On the other side, however, as mentioned above, there’s only been a handful of scattered reports on the poisoning of millions of Chicagoans, even though the problem has been well known to community activists, environmental activists, and residents for years. While similar instances of mass poisoning and/or governmental abandonment of people in Flint, Michigan, or Jackson, Mississippi, managed to capture national headlines—albeit briefly, and only as a result of relentless online and offline social activism and the circulation of gut-wrenching images of bottles of water needing to be shipped in for years on end—those instances are the exception. Moreover, these crimes against poor and predominantly non-white populations tend to get framed merely as an unfortunate byproduct of living in poverty—an accepted injustice with no author and no party from whom to demand accountability. In the sanctioned arena of public discourse, it would seem, the mass lead poisoning of Chicago’s poor is simply seen as a Law of Nature we cannot do anything about. And then, eventually, media focus on this violence fades from our TVs, newspapers, and websites.
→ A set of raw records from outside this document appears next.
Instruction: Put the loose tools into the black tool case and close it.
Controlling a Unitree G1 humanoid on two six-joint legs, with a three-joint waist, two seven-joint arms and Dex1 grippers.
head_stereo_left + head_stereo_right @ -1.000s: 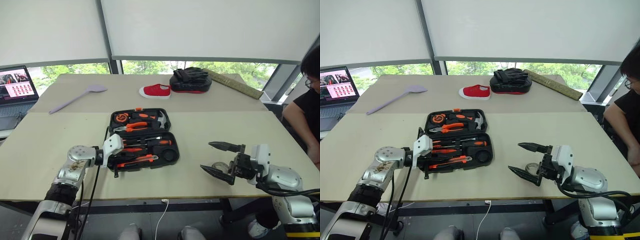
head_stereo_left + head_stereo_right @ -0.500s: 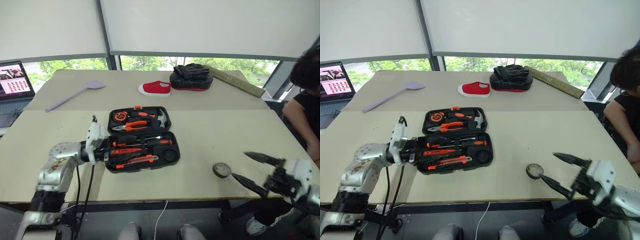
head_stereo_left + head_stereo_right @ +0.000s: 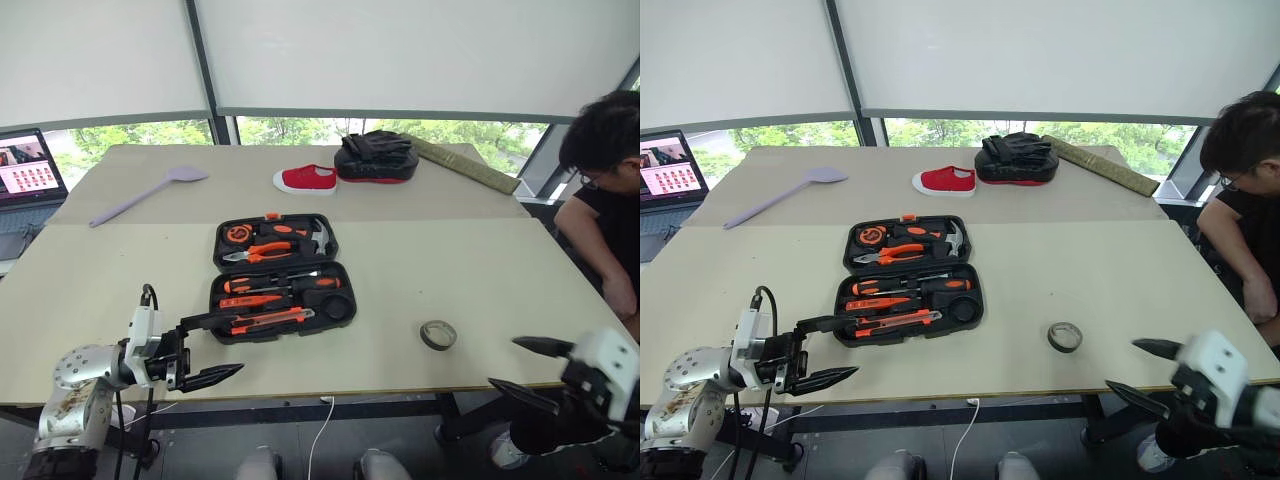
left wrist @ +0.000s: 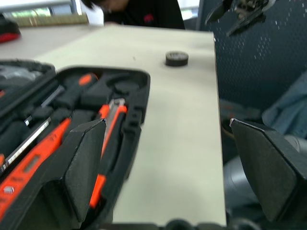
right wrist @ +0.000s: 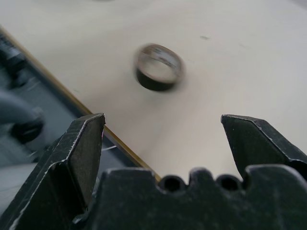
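Lying open on the tabletop [image 3: 90, 290], the black tool case [image 3: 277, 278] held orange-and-black tools in both halves, and the small dark tape roll [image 3: 437, 334] sat loose on the bare surface well to its right, near the front edge. Near the case's front-left corner hovered the left end effector [image 3: 200, 350], its jaws spread wide and empty, pointing to the right along the tabletop's front edge. Off the front-right corner hung the right end effector [image 3: 533, 368], likewise wide and empty, with the tape roll ahead of it and apart from both fingers [image 5: 84, 148].
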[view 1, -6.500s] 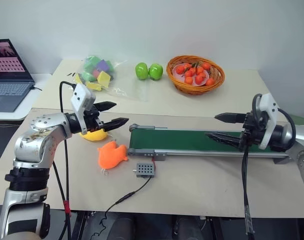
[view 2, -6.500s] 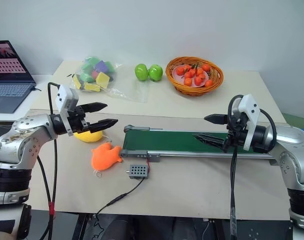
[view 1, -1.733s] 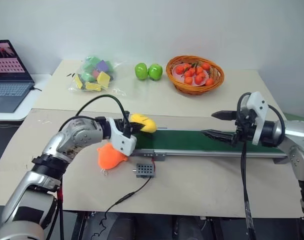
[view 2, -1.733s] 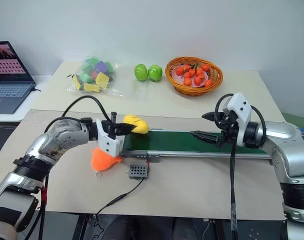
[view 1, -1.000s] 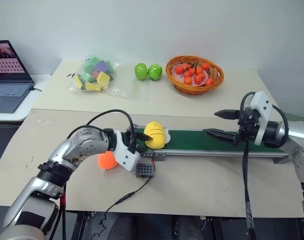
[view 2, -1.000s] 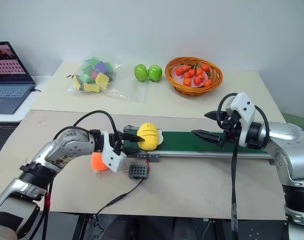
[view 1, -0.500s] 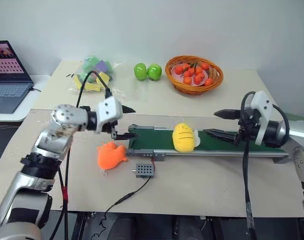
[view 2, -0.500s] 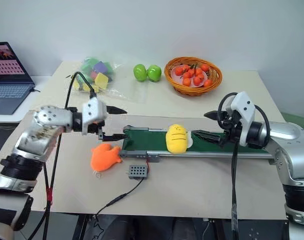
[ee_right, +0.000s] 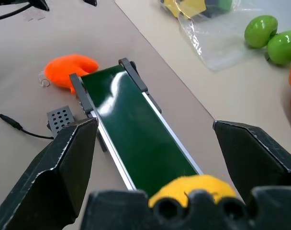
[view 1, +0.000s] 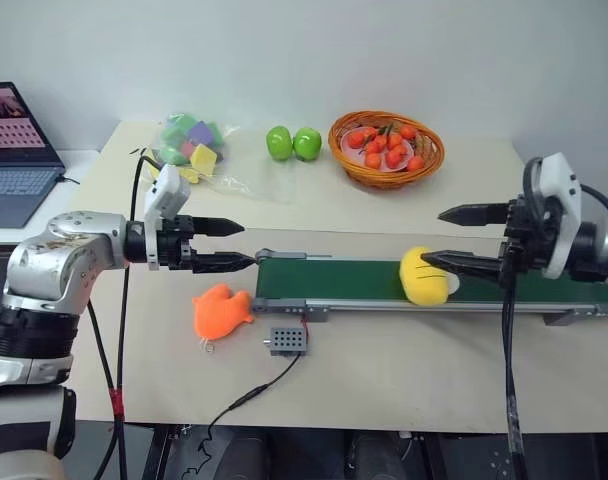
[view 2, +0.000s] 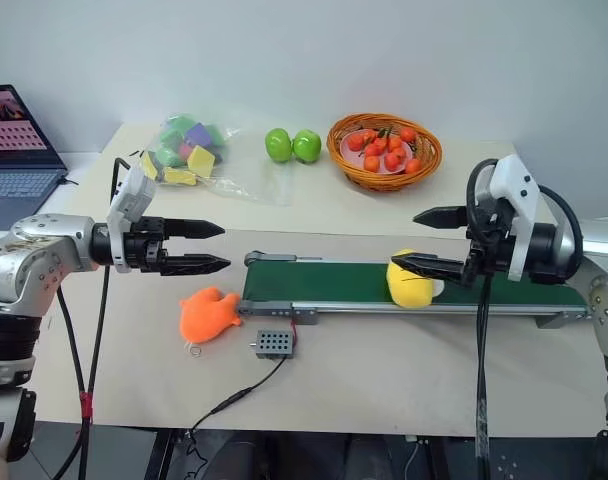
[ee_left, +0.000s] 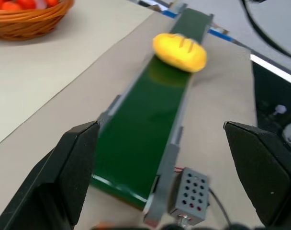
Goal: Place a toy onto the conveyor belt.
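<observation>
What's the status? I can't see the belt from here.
Left gripper open, empty, off the belt's end. Right gripper open, by the toy. Toy lying on the conveyor belt. Nothing else on the belt.

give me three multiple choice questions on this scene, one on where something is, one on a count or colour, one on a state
1. Where is the yellow toy?
A. in the basket
B. on the conveyor belt
C. beside the laptop

2. How many green apples are on the table?
A. two
B. four
C. none

3. How is the left end effector?
A. shut on the toy
B. open and empty
C. shut on the orange fish plush

Answers:
1 B, the yellow toy lies on the conveyor belt, near the right end effector.
2 A, two green apples sit side by side left of the basket.
3 B, the left end effector has its fingers apart with nothing between them; the orange fish plush lies on the table below it.
</observation>
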`<control>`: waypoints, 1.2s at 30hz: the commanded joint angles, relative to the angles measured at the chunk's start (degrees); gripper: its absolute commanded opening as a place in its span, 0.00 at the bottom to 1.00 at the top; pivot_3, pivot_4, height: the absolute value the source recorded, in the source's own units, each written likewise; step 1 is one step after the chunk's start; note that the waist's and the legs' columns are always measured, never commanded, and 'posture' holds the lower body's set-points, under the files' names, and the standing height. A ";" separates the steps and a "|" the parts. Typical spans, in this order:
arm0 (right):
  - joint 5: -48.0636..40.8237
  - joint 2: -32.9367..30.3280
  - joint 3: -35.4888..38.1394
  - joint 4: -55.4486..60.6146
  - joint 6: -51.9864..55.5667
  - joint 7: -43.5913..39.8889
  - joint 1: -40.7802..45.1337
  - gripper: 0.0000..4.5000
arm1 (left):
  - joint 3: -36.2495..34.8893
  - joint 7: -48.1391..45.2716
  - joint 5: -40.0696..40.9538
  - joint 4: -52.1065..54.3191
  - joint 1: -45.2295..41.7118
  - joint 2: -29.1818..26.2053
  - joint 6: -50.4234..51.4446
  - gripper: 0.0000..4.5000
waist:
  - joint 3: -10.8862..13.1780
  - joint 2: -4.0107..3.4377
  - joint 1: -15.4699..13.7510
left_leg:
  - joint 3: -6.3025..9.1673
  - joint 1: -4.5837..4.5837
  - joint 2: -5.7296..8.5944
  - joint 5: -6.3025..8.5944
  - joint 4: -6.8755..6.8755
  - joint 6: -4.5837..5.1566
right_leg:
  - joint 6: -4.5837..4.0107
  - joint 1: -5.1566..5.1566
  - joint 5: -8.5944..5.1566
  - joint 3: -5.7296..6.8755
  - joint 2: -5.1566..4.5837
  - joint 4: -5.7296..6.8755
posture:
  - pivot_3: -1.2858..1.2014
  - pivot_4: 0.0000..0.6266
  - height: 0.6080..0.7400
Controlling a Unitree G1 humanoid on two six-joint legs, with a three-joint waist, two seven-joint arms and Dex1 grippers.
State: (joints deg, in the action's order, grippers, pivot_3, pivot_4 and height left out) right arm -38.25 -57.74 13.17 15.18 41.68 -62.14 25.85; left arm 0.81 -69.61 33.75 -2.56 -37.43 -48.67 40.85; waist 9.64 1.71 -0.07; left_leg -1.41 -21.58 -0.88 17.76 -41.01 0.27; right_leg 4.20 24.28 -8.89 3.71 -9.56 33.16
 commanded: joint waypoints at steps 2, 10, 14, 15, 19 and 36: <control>-1.32 -1.22 2.43 0.64 -0.19 -0.40 0.73 1.00 | -1.78 0.67 -1.08 0.41 -1.07 -0.03 -2.06 0.98 | 0.00 0.00 -0.07 | 0.00 -0.03 0.01 -0.03 0.00 -0.06 | 0.00 0.01 0.00 0.00 0.00 -0.01 | 0.52 0.24 0.99; -0.69 -0.96 1.74 -0.85 -1.42 -0.96 1.30 1.00 | -4.01 3.82 1.20 1.98 -4.14 2.59 0.09 0.98 | 0.00 0.00 -0.15 | 0.00 -0.03 0.00 -0.02 -0.03 -0.04 | 0.00 0.01 0.00 0.00 0.00 0.03 | 0.52 0.24 0.99; 0.07 -0.91 1.22 -1.48 -2.10 -1.23 1.61 1.00 | -3.49 4.16 0.77 2.70 -5.39 2.92 0.47 0.98 | 0.00 0.00 -0.13 | 0.00 -0.02 0.01 -0.03 -0.02 -0.06 | 0.00 0.01 0.00 0.00 0.00 0.01 | 0.52 0.24 0.99; 0.09 -0.88 1.10 -1.54 -2.06 -1.22 1.80 1.00 | -3.36 4.29 0.63 2.67 -5.80 3.10 0.49 0.98 | 0.00 0.00 -0.13 | 0.00 -0.03 0.01 -0.03 -0.02 -0.06 | 0.00 0.01 0.00 0.00 0.00 0.01 | 0.52 0.24 0.99; 0.29 -0.86 0.89 -1.64 -2.07 -1.15 2.25 1.00 | -2.35 4.61 -0.60 2.95 -6.56 3.62 -0.31 0.98 | 0.00 0.00 -0.08 | 0.00 -0.01 0.00 -0.04 -0.03 -0.06 | 0.00 0.01 0.00 0.00 0.00 0.03 | 0.52 0.24 0.99; 0.59 -0.90 0.37 -0.72 -0.99 0.17 2.94 1.00 | -0.74 4.45 -3.22 0.12 -10.74 6.00 -0.85 0.98 | 0.00 0.01 -0.29 | 0.00 -0.04 0.01 -0.04 -0.05 -0.06 | 0.00 0.02 0.00 0.00 0.00 0.02 | 0.52 0.24 0.99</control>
State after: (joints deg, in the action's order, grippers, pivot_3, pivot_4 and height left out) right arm -37.19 -57.82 12.16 12.99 40.71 -62.26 27.93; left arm 1.41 -64.88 30.29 -3.07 -46.56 -42.58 41.06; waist 9.65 1.72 -0.36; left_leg -1.42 -21.62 -0.87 17.73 -41.06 0.20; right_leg 4.19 24.30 -8.89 3.71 -9.56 33.18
This is how crime is socially constructed. Despite the fact that most wealthy neighborhoods managed to swap out their lead pipes decades ago, poor neighborhoods are deliberately underserved and neglected, and the incalculable injury and death that invariably results is simply factored into the cost of maintaining the status quo. The brain damage, kidney problems, and death leveled at poor Americans who play Russian roulette every time they open their faucet is not given priority, nor is it treated as a horrible crime our leaders need to urgently address or plan for. Such a state of affairs means that Chicago Mayor Lightfoot could just ignore media inquiries about the new report’s findings and quickly pivot to hosting business forums—and the world keeps turning. Everyone forgets and moves on. Because our media––and thus, the public—don’t have the tools to understand that preventable mass injury, death, and environmental harm is not a Fact of Life, something we cannot do anything about. It is a political choice, and it’s one our leaders make every day because those it’s slowly killing have little to no political voice.

Imagine, if you will, that the Chicago City Council passed a law stipulating there could be no new casinos or sportsbooks in Chicago until all the lead pipes were replaced. It would get done in 18 months. The massive developer and gambling lobbies would personally start digging the holes. There is, as of now, no lobby for the poor, no political incentive to frame lead poisoning as a crime, and no media grammar to frame it in this way. So there’s just nightly stories on purse snatchings and shootings—which are, of course, news—but, in and of themselves, provide a wildly incomplete portrait of how violence is visited upon people.